With its support for three advanced optimizations – vertical and horizontal merger and memory – AITemplate boasts one of the company’s most advanced kernel integration systems. Moreover, ease of deployment makes AITemplate a viable solution. A stand-alone binary that contains an AI model is created. This duo has good backward compatibility because it can work in any environment with the same hardware and newer CUDA 11 / ROCM 5 versions. In addition, AITemplate offers previously used templates (eg VisionTransformer, BERT, Stable Propagation, ResNet, MaskRCNN). This simplifies deployment procedures and makes it easier for professionals to deploy pre-trained PyTorch templates. The Python Jinja2 model and the GPU Tensor Core/Matrix Core C++ model are two layers of template systems that make up the AIT template. After profiling in Python, the system converts the Jinja2 template into C++ code to determine the optimal kernel setup. The model’s final binary code is generated by compiling the source code generated using the C++ GPU compiler. Users can convert their models from a variety of frameworks, including PyTorch, to AITemplate due to the front-end design, which is similar to PyTorch.
In addition to increasing the number of platforms available for AI, Meta AI hopes to develop technologies that can also help solve environmental problems by lowering carbon emissions.

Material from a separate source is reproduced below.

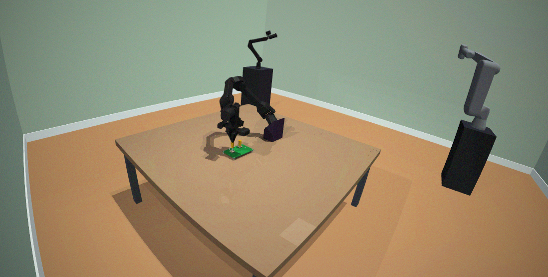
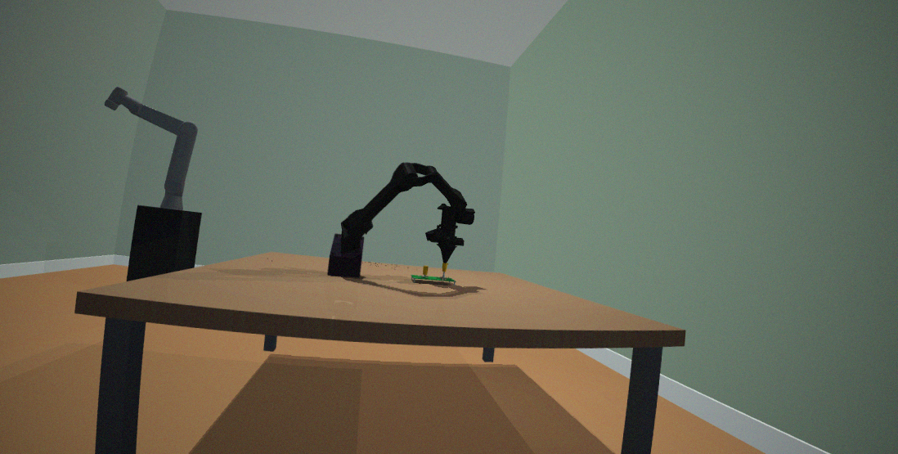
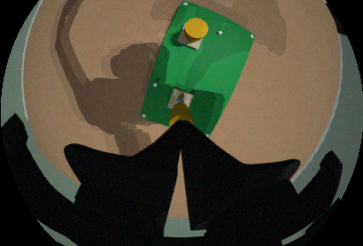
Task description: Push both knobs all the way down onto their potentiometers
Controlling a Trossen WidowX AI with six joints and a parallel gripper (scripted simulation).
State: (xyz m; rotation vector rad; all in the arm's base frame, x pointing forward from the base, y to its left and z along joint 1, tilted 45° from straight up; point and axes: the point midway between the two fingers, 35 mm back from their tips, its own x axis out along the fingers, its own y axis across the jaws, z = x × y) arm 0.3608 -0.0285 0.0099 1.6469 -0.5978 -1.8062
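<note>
Circuit board (image 3: 196, 66), green and rectangular, lies near the middle of the wooden table (image 1: 268, 198), a little toward the arm's dark base block (image 1: 274, 129). The wrist view looks straight down on it and shows what the room views cannot: one yellow knob (image 3: 195, 28) seen full-on as a round cap over its pale potentiometer at the board's far end, and a second yellow knob (image 3: 181, 116) at the near end, mostly hidden under the black gripper (image 3: 181, 131). The gripper's fingers are pressed together with nothing between them, forming a point that sits right on top of that near knob. The exterior view shows instead the arm arched high over the table, with the gripper (image 2: 445, 257) pointing straight down onto one of two small yellow posts; contact looks likely, though the parts are too small there to be sure. From the top view, both knobs stand upright side by side on the board. Off the table stand a grey arm on a black pedestal (image 1: 467, 156) and another black pedestal (image 1: 256, 83) carrying a thin dark arm.
</note>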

According to studies, the use of GPUs can affect carbon emissions. AITemplate speeds up GPU execution, which can further reduce emissions. To summarize, AITemplate delivers high-end performance for current generation AMD and NVIDIA GPUs with minimal system complexity. However, according to the researchers, they are still at the beginning of developing a high-performance AI inference engine. They are actively trying to improve the AIT template with new optimizations and full support for dynamic shapes. Their long-term goals include expanding the AIT template to include more hardware platforms from different technology vendors. Meta aims to create an AI inference ecosystem that is greener and more efficient, with more outstanding performance, flexibility, and backend options, and the development of AITemplate is a stepping stone in this direction.
This Article is written as a research summary article by Marktechpost Staff based on the research article 'Faster, more flexible inference on GPUs using AITemplate, a revolutionary new inference engine'. All Credit For This Research Goes To Researchers on This Project. Check out the code and reference article. Please Don't Forget To Join Our ML Subreddit
Khushbu Gupta is a Consultant Intern at MarktechPost. She is currently pursuing her Bachelor of Technology degree from the Indian Institute of Technology (IIT), Goa. She is passionate about the fields of machine learning, natural language processing, and web development. You enjoy learning more about the technical field by participating in many challenges.